**TRY IT**
Only a number is expected: how many lines in the entries that follow contain the word "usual"?

**EXCERPTED RECORDS**

====

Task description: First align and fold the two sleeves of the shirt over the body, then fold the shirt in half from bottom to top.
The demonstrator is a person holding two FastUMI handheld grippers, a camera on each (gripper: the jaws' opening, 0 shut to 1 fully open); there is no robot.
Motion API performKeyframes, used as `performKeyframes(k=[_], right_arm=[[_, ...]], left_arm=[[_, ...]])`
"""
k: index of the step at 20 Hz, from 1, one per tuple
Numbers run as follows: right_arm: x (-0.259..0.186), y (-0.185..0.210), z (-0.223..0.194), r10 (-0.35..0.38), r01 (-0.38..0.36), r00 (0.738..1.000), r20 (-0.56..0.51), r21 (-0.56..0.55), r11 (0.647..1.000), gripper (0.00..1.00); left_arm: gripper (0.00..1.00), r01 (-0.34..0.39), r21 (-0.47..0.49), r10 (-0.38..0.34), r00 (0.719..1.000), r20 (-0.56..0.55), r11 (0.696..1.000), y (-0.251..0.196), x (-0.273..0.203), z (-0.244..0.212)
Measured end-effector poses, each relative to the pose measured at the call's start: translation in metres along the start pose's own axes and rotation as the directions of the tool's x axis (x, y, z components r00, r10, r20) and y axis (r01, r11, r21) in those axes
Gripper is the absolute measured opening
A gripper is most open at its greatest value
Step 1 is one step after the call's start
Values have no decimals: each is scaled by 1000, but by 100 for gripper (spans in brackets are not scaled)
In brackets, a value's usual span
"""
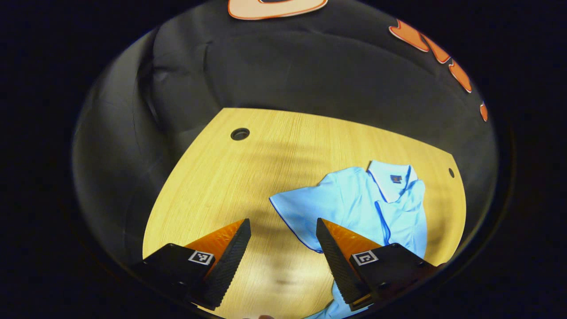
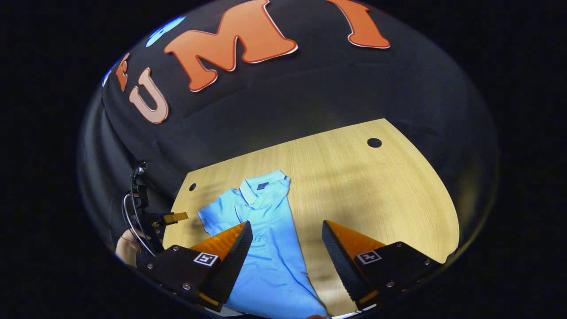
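Shirt (image 1: pixel 359 199) lay flat on desk (image 1: pixel 230 177), collar (image 1: pixel 392 177) toward far edge. One sleeve (image 1: pixel 297 212) spread out to side; other side folded in over body. Left tongs (image 1: pixel 283 230) hung above desk, jaws wide apart, held nothing; right finger over sleeve hem. Right tongs (image 2: pixel 287 232) also wide open, empty, above shirt (image 2: pixel 266 239) body. Other tongs (image 2: pixel 175 217) seen beyond desk (image 2: pixel 376 190) edge, with hand (image 2: pixel 126 250).
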State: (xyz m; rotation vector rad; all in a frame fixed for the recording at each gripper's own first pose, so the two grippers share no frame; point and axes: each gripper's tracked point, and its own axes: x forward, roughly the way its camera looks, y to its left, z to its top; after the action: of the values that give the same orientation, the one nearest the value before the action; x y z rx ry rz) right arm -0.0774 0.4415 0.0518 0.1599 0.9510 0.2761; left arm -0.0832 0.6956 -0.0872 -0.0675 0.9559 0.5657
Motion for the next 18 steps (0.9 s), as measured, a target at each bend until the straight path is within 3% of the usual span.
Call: performKeyframes(k=[8, 18], right_arm=[[-10, -53, -6, -56, 57, 998, -19, 44, 997, 98], [-10, -54, -10, -45, 47, 998, -44, 30, 998, 98]], left_arm=[[98, -16, -32, 12, 991, -133, 999, -10, 51, -28], [98, -16, -63, 6, 987, -160, 998, -18, 69, -42]])
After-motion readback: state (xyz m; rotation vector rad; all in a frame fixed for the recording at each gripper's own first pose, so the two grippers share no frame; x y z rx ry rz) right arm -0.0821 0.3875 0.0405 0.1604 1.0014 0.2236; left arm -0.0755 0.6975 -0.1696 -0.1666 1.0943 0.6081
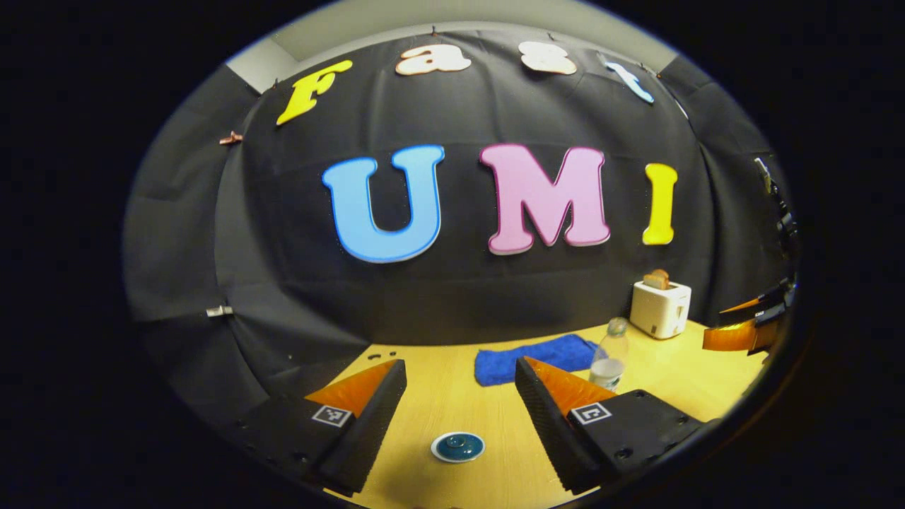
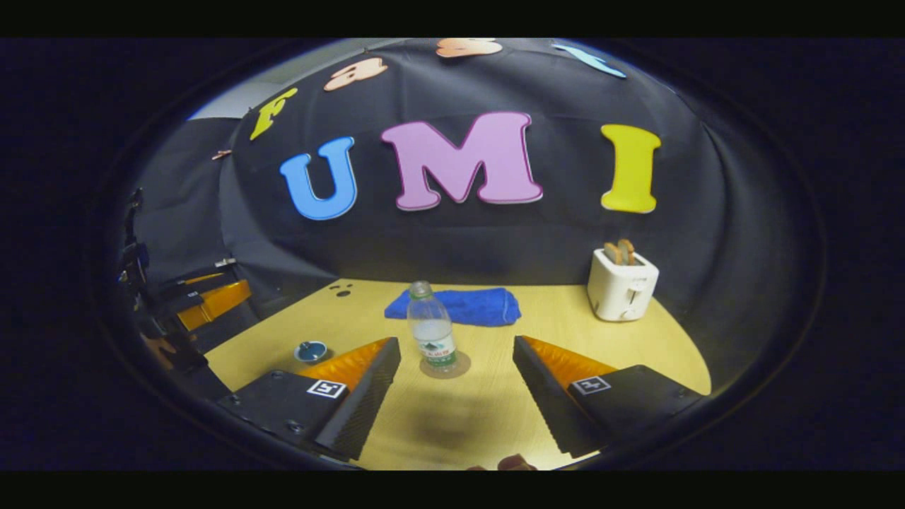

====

**EXERCISE RESPONSE**
2